Cyprus enters this year's observance with genuinely improving numbers. According to Eurostat, the share of young people on the island who are neither studying nor working, the so-called NEET rate, fell to 10.6% in 2026, down from 18.5% a decade earlier and now close to the EU average of 11%. Youth unemployment in Cyprus stood at 12.5% in the first quarter of 2026, well below the EU-wide youth unemployment rate of around 15%. The trend lines are moving in the right direction, though the island's youth unemployment rate remains more than double its overall jobless rate, a gap that mirrors the pattern across most of the EU and is precisely the kind of structural mismatch World Youth Skills Day is designed to draw attention to.

A local example of the shift

One place that shift is visible in practice is Junior Achievement Cyprus, the island's main entrepreneurship education body. Speaking to Politis to the Point in February, when Cyprus hosted the Junior Achievement Europe Board of Executives conference in Limassol and JA Cyprus CEO Antigoni Komodiki was elected chair of the European board, Komodiki described entrepreneurship education as one of the few tools capable of pulling young people toward initiative rather than passive consumption.

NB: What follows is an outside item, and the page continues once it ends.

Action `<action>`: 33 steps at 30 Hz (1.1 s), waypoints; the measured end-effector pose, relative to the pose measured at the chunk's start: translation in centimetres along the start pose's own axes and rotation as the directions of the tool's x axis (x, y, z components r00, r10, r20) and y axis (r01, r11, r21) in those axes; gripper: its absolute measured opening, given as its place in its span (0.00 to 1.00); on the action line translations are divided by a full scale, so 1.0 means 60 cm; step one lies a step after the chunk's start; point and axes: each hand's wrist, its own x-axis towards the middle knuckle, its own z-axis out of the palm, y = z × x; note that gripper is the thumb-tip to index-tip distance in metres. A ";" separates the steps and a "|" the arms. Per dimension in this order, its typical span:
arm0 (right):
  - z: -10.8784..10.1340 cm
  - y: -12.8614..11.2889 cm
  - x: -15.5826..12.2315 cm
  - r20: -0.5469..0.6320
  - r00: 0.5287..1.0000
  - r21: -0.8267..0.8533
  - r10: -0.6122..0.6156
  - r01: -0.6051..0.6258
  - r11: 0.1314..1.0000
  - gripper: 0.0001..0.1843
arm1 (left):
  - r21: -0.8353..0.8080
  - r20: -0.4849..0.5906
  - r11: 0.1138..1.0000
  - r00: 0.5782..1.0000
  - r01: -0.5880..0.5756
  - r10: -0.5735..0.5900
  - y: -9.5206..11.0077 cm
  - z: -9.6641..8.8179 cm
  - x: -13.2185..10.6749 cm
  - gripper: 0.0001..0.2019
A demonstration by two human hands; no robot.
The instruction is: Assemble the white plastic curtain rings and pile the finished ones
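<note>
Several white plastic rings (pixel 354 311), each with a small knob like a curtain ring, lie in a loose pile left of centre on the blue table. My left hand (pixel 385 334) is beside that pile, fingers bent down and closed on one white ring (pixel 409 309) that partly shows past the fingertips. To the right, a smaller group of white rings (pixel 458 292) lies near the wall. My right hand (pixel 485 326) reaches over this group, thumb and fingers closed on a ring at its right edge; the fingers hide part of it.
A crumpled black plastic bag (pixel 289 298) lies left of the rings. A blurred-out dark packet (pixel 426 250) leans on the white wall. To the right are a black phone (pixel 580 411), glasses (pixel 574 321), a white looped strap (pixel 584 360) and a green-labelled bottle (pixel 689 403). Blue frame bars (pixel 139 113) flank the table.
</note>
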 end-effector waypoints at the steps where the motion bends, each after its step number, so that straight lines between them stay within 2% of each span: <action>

"Creating a business that creates value for someone else, not just for ourselves, is central to what we do," she said, framing the organisation's three priorities for its European term as educational quality, teacher support and a stronger regional network, alongside newly opened walk-in centres in Famagusta and Paphos and continued work with the Ministry of Education toward making entrepreneurship education compulsory.

Just over a week ago, that pipeline produced two tangible results. At Gen-E 2026 in Riga, Europe's largest youth entrepreneurship festival, Cypriot student venture LIVIA, an AI-driven agritech platform built by university student Christos Charalambous, won the European Innovation of the Year award, while HerShield, a discreet drink-safety product created by nine students from St Mary's School in Limassol, placed third in JA Europe's Company of the Year competition. Both qualified after winning Junior Achievement Cyprus's national final in April, chosen from 89 student companies and around 550 participants aged 15 to 18.

Skills programmes built years in advance are what put Cypriot names on a European stage the same week the UN is asking what a shared future of youth skills should look like.